**Work to complete:** Return the lines below that carry the word "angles".

**Data for analysis:**
....
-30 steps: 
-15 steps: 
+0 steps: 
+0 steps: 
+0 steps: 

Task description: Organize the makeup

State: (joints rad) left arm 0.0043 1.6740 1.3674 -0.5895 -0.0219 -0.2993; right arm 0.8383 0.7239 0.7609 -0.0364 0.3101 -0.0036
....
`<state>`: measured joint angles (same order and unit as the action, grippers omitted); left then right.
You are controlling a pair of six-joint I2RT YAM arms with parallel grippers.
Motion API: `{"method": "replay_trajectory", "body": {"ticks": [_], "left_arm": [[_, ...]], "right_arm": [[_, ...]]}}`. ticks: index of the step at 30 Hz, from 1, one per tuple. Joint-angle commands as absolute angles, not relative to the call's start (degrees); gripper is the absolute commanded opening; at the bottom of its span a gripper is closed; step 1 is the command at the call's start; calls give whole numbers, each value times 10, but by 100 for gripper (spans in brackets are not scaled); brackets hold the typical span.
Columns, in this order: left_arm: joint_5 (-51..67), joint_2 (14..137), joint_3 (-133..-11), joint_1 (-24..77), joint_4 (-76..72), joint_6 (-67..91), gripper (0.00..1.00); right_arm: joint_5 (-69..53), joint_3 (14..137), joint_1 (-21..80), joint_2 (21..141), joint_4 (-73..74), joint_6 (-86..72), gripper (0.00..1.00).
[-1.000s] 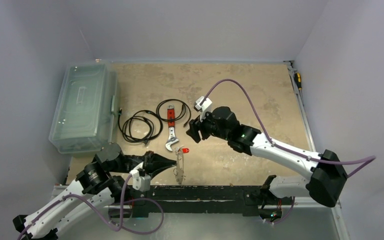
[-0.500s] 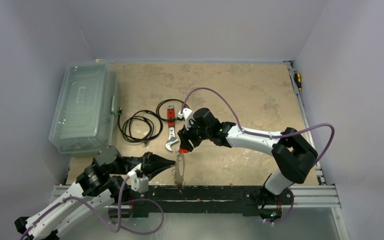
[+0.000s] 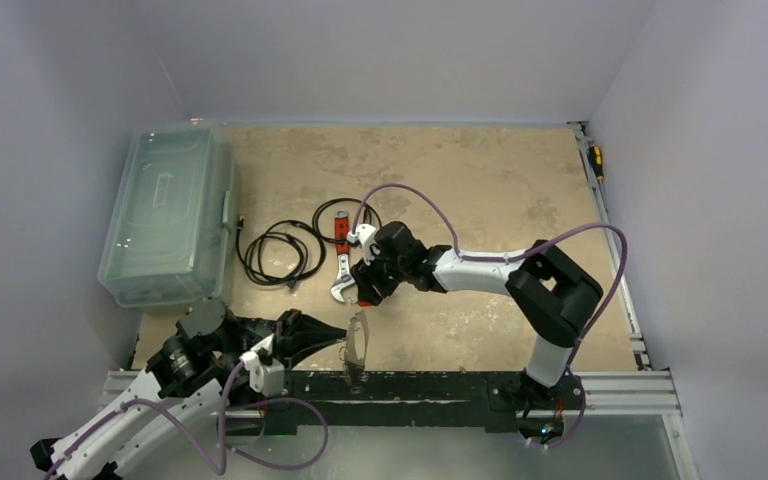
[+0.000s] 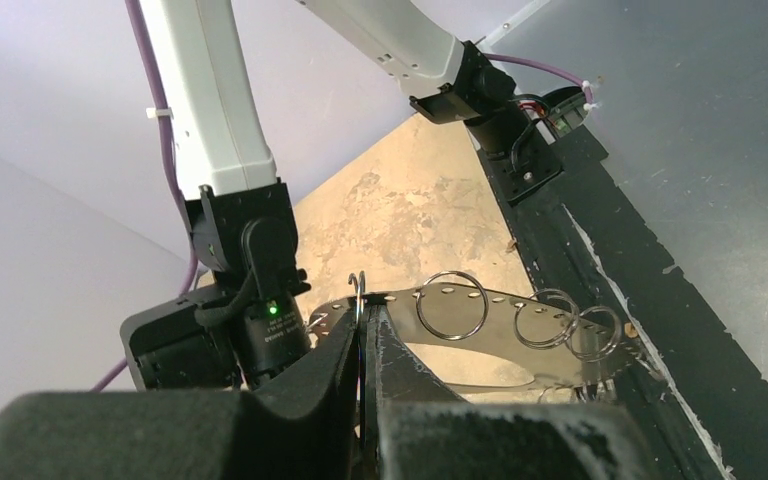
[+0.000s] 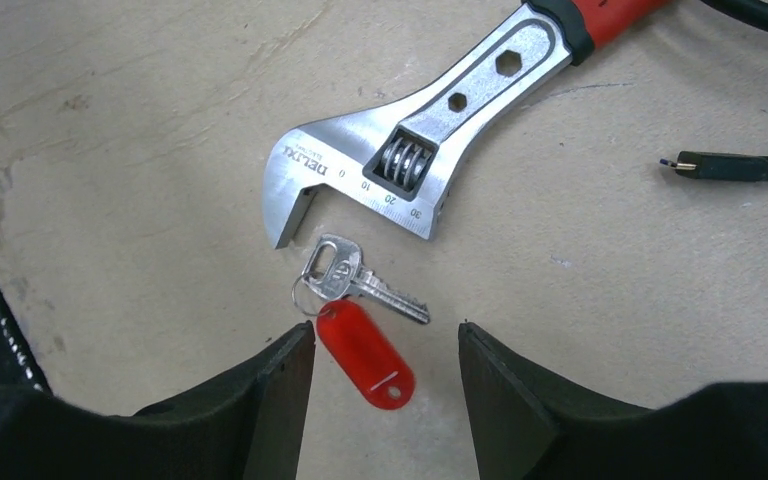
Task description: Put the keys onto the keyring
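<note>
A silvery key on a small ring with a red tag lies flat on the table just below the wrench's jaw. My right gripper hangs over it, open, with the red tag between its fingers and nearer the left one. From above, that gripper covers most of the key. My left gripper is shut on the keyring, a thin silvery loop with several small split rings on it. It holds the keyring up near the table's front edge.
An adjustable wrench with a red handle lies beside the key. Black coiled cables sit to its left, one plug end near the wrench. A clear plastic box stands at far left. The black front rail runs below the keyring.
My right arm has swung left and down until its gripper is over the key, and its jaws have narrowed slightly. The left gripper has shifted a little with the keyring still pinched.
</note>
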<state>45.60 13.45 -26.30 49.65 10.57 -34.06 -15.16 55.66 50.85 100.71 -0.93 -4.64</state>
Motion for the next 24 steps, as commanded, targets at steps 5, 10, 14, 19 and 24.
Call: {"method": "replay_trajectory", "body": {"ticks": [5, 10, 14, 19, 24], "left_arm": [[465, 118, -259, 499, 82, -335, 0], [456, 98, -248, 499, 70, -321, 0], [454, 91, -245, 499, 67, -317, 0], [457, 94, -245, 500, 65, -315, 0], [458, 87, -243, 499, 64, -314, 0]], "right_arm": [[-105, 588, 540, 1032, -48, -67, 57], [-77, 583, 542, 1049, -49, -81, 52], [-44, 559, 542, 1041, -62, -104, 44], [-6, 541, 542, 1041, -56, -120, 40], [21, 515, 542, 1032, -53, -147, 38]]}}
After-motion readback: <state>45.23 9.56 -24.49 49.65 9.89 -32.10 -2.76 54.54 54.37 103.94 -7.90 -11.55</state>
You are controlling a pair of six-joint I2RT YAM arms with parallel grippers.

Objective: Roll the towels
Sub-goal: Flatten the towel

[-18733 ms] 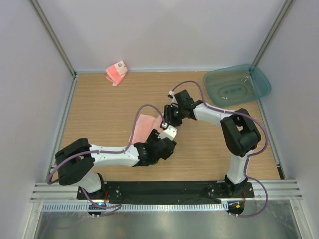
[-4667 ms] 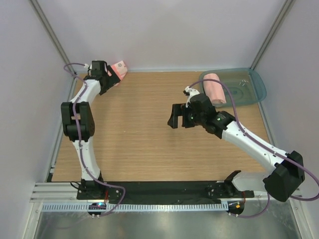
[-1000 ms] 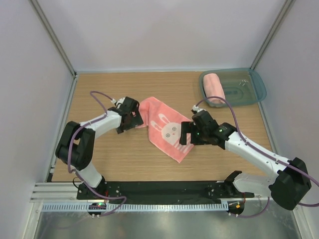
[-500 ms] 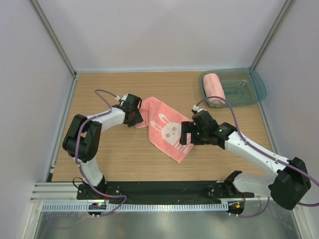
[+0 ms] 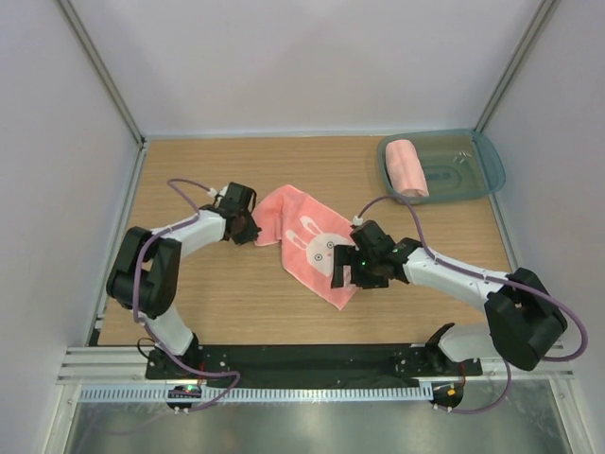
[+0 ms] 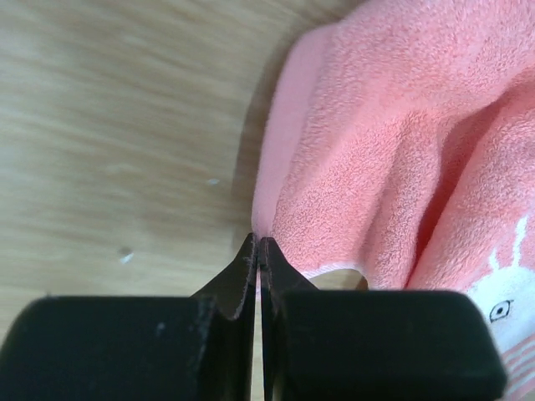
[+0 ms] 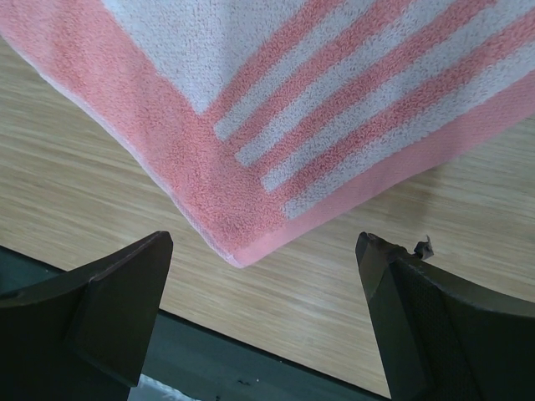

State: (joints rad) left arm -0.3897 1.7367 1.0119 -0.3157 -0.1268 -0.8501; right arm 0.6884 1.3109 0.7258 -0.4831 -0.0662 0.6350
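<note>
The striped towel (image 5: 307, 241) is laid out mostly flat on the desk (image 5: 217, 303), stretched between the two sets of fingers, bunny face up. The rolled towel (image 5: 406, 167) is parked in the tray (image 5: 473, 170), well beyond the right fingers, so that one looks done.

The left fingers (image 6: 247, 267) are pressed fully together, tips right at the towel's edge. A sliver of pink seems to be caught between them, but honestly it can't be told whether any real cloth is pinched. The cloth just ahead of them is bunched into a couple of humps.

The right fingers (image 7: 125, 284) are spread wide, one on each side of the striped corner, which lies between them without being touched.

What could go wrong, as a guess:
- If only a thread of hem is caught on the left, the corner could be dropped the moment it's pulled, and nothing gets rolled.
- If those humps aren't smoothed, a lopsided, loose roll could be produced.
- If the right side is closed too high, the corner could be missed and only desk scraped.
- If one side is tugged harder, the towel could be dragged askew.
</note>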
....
**Answer for the task:**
`<state>`: measured joint angles (same order and unit as the action, grippers omitted); left then right.
Motion API: `{"method": "replay_trajectory", "body": {"ticks": [_], "left_arm": [[_, ...]], "right_arm": [[_, ...]]}}`. ticks: index of the step at 30 Hz, from 1, one per tuple. Joint-angle commands as absolute angles, not relative to the call's start (degrees); gripper is the absolute commanded opening; at the bottom of its span a gripper is closed; step 1 is the command at the call's start; calls give whole numbers, each value times 10, but by 100 for gripper (spans in brackets are not scaled); brackets hold the typical span.

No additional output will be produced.